• Report
  • July 16, 2018

Implications of adult network adequacy standards on children’s access to pediatric specialty care

A June 2018 analysis, by children’s hospital and Children’s Hospital Association (CHA) researchers examined the impact of narrow networks and the use of adult-focused network adequacy standards on children’s access to specialty pediatric care. The study found that nearly half of pediatric specialty hospitalizations took place outside of those distance standards. The study was published in the June issue of Health Affairs. 

An earlier CHA preliminary analysis of the impact of adult network adequacy standards on children’s access to care had similar findings.
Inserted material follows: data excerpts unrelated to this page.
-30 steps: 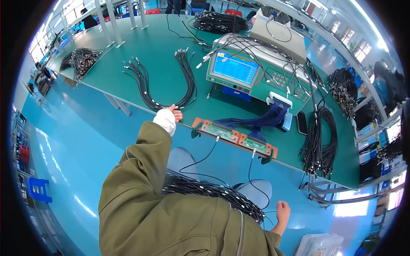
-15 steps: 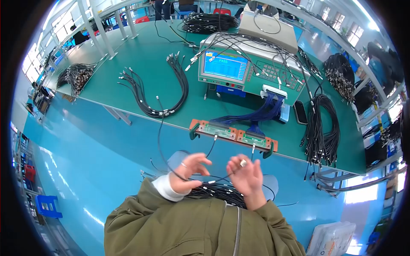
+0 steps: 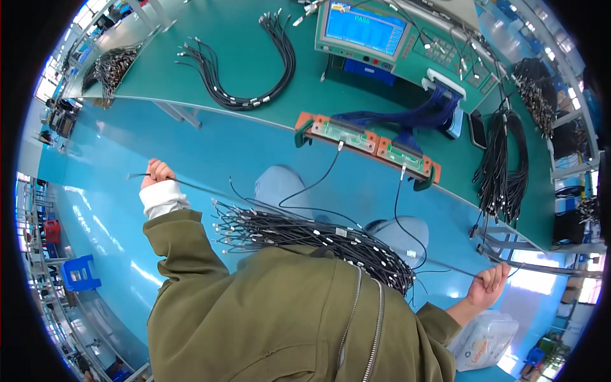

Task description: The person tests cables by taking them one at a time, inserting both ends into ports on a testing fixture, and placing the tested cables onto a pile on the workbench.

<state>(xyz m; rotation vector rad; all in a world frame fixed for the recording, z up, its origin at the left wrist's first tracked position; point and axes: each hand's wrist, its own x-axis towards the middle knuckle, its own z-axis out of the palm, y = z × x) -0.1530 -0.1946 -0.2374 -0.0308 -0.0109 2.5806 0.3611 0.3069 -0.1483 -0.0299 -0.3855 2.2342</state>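
Observation:
My left hand (image 3: pixel 158 172) is out to the left, closed around a thin black cable (image 3: pixel 210 191), with a short end sticking out past the fist. Far to the right, my right hand (image 3: pixel 490 283) grips a black cable too. The lines from both hands run toward my lap; whether they are one cable I cannot tell. Across my lap lies a thick bundle of black cables (image 3: pixel 299 230) with white tags and connectors. Two more leads hang from the test fixture (image 3: pixel 372 145), plugged in by a left plug (image 3: pixel 340 146) and a right plug (image 3: pixel 403 169).
A tester (image 3: pixel 363 32) showing PASS stands on the green table (image 3: pixel 254 127), wired to the fixture by blue cables (image 3: pixel 407 118). Cable bundles lie at left (image 3: pixel 238 99) and right (image 3: pixel 503 169), beside a phone (image 3: pixel 477 130). A blue stool (image 3: pixel 81 274) stands on the floor.
Both hands were close together over my lap and have moved wide apart, closing on cable. The cable that ran from the table's curved bundle toward my hands is off the table. The view has tilted down.

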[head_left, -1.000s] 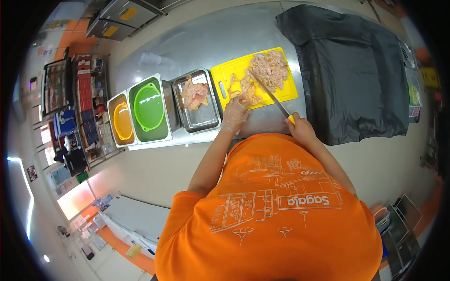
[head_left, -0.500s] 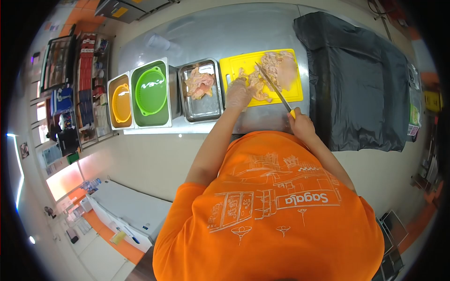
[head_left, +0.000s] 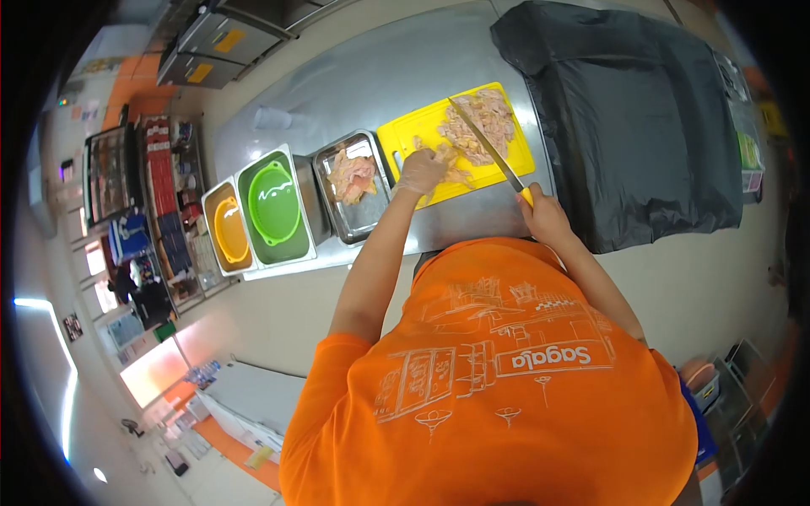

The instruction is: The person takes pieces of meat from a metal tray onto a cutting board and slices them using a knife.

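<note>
On the yellow cutting board [head_left: 407, 133] lies a heap of chopped raw chicken [head_left: 494, 116]. My right hand [head_left: 545, 217] is closed round the yellow handle of a long knife [head_left: 488, 146], whose blade slants across the board against the heap's left side. A clear plastic glove covers my left hand [head_left: 422, 171], at the board's left part. Its fingers are curled onto a smaller portion of raw chicken [head_left: 456, 175], left of the blade; the fingertips are partly hidden. Beside the board, a metal tray [head_left: 363, 226] holds more raw chicken pieces [head_left: 351, 175].
Left of the tray stand deep metal pans [head_left: 310, 228] with a green basket [head_left: 274, 204] and an orange basket [head_left: 229, 229]. A clear cup [head_left: 272, 117] lies behind them on the steel table [head_left: 363, 76]. Black plastic sheeting [head_left: 624, 126] covers the right side.
The camera view has tilted, so the table appears rotated. The smooth pale area at the heap's right side no longer shows. My left hand remains by the smaller portion; the knife stays in my right.
</note>
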A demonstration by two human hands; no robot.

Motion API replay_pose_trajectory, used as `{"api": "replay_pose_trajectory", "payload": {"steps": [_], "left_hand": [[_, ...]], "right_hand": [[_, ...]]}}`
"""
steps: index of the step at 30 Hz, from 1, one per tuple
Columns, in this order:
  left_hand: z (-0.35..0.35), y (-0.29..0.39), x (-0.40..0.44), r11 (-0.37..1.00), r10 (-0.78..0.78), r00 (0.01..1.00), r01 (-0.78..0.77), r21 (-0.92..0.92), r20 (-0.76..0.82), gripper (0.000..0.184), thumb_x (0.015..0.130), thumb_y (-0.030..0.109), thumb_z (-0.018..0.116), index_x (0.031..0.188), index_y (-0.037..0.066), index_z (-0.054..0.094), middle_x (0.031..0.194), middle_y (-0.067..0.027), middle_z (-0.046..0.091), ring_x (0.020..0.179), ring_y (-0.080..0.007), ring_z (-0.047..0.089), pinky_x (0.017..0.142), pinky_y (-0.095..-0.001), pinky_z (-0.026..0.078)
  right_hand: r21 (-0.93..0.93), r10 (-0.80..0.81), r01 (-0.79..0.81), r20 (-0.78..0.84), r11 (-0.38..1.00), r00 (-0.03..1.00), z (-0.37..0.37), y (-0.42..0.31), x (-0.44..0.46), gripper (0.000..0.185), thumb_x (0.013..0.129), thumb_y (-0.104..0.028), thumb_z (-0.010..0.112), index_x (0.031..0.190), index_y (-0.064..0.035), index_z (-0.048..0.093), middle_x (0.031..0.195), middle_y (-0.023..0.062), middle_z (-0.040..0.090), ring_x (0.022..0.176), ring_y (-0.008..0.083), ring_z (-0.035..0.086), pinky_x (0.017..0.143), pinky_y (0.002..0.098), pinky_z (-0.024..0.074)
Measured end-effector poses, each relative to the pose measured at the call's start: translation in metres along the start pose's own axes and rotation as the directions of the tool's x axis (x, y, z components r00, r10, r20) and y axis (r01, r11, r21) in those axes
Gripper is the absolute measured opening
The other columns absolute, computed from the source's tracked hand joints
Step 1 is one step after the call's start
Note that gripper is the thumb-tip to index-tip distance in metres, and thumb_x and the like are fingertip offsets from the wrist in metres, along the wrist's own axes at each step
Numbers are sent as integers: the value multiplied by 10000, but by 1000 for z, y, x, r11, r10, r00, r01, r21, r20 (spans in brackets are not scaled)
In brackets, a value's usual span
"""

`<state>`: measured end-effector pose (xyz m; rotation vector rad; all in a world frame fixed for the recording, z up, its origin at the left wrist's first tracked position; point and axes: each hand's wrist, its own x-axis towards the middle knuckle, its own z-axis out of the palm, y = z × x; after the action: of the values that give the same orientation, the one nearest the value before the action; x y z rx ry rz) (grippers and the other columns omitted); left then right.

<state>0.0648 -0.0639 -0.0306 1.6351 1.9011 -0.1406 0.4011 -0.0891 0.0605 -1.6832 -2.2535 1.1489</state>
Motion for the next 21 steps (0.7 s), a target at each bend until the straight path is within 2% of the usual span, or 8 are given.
{"api": "replay_pose_trajectory", "payload": {"steps": [4, 5, 8, 11, 14, 17, 20, 21], "left_hand": [[-69, 35, -32, 992, 97, 939, -63, -112, 330, 651, 1020, 618, 414, 1155, 41, 684, 855, -89, 752, 737, -250, 698, 729, -378, 560], [-67, 46, -34, 759, -213, 852, 452, -468, 478, 530, 1046, 530, 476, 1164, 52, 671, 900, -83, 735, 707, -244, 655, 711, -361, 546], [-21, 11, -18, 338, -260, 819, 574, -746, 512, 482, 1005, 415, 638, 1264, 8, 626, 1054, -75, 691, 866, -158, 660, 679, -323, 546], [-34, 15, -21, 429, -267, 849, 528, -733, 456, 430, 1015, 373, 639, 1272, 28, 633, 1120, -81, 677, 893, -165, 647, 680, -319, 544], [-81, 66, -55, 172, -206, 923, 361, -916, 325, 317, 1016, 307, 637, 1124, 12, 682, 984, -96, 703, 754, -176, 646, 691, -293, 519], [-66, 53, -42, 337, -209, 974, 150, -930, 82, 306, 1018, 297, 628, 1110, 10, 682, 996, -101, 711, 762, -179, 659, 695, -292, 522], [-48, 47, -33, 167, -214, 974, -42, -985, -78, 352, 1023, 307, 617, 1170, -6, 685, 1028, -111, 724, 799, -187, 677, 717, -308, 534], [-50, 51, -37, 304, -297, 952, 18, -953, -77, 371, 1030, 308, 607, 1215, -8, 667, 1071, -109, 721, 861, -184, 679, 765, -308, 536]], "right_hand": [[55, 16, -18, 37, 998, 999, -1, 3, -7, 331, 1032, -333, 564, 1068, -8, 515, 808, 309, 665, 792, 520, 657, 733, 607, 504], [49, 13, -15, 35, 999, 999, 3, 6, -7, 330, 1032, -330, 565, 1073, -6, 517, 808, 308, 666, 793, 520, 657, 733, 606, 504], [52, 6, -8, 44, 999, 999, 6, 7, -7, 328, 1031, -324, 564, 1089, -3, 521, 809, 307, 666, 794, 520, 658, 733, 603, 505], [76, 20, -24, 55, 997, 998, 1, 2, -7, 332, 1030, -323, 564, 1101, -1, 520, 814, 311, 666, 796, 519, 659, 734, 602, 504], [86, 29, -32, 42, 996, 999, -1, 1, -6, 337, 1032, -330, 560, 1099, -4, 513, 818, 317, 663, 793, 523, 657, 734, 602, 504], [100, 27, -32, 49, 995, 998, -6, -2, -6, 339, 1036, -340, 553, 1084, -8, 503, 819, 320, 661, 788, 529, 652, 732, 603, 503], [134, 10, -18, 64, 991, 998, -9, -8, -5, 342, 1039, -349, 546, 1071, -12, 495, 816, 323, 659, 787, 535, 649, 728, 605, 501], [147, 3, -13, 68, 989, 998, -9, -9, -4, 343, 1040, -352, 544, 1068, -14, 493, 815, 324, 658, 787, 537, 648, 727, 606, 501]]}}
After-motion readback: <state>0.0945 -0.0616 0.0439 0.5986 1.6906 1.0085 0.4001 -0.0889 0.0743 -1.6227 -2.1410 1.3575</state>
The 2014 analysis found that only 49.9 percent of children ages 0-19 would have access to an acute care children’s hospital when commonly used adult distance metrics to assess network adequacy are applied to those hospitals. 

This analysis also examined the distribution of pediatric health care services, care delivery, and pediatric care utilization. Children’s hospitals in the study: 

  • Provided, on average, more than six-fold the number of selected pediatric services than seen in non-children’s hospitals, and had more than 25-fold the number of pediatric-designated beds.
  • Provided more than 80 percent of inpatient care to pediatric patients in need of cardiac surgery, bone marrow transplants and solid organ transplants, and more than 50 percent of the inpatient care to children in need of rheumatology services, otolaryngology surgery, surgical neuroscience services, oncology care, and six additional specialties.

These findings demonstrate that adult distance standards should not be used to assess a provider network’s adequacy in relation to pediatric specialty care given the regional nature of that care, particularly tertiary and quaternary pediatric care. In addition, the CHA preliminary analysis shows that children’s hospitals, unlike other hospitals, have the clinical expertise and capacity necessary to ensure children receive appropriate and high quality care that meets their unique needs.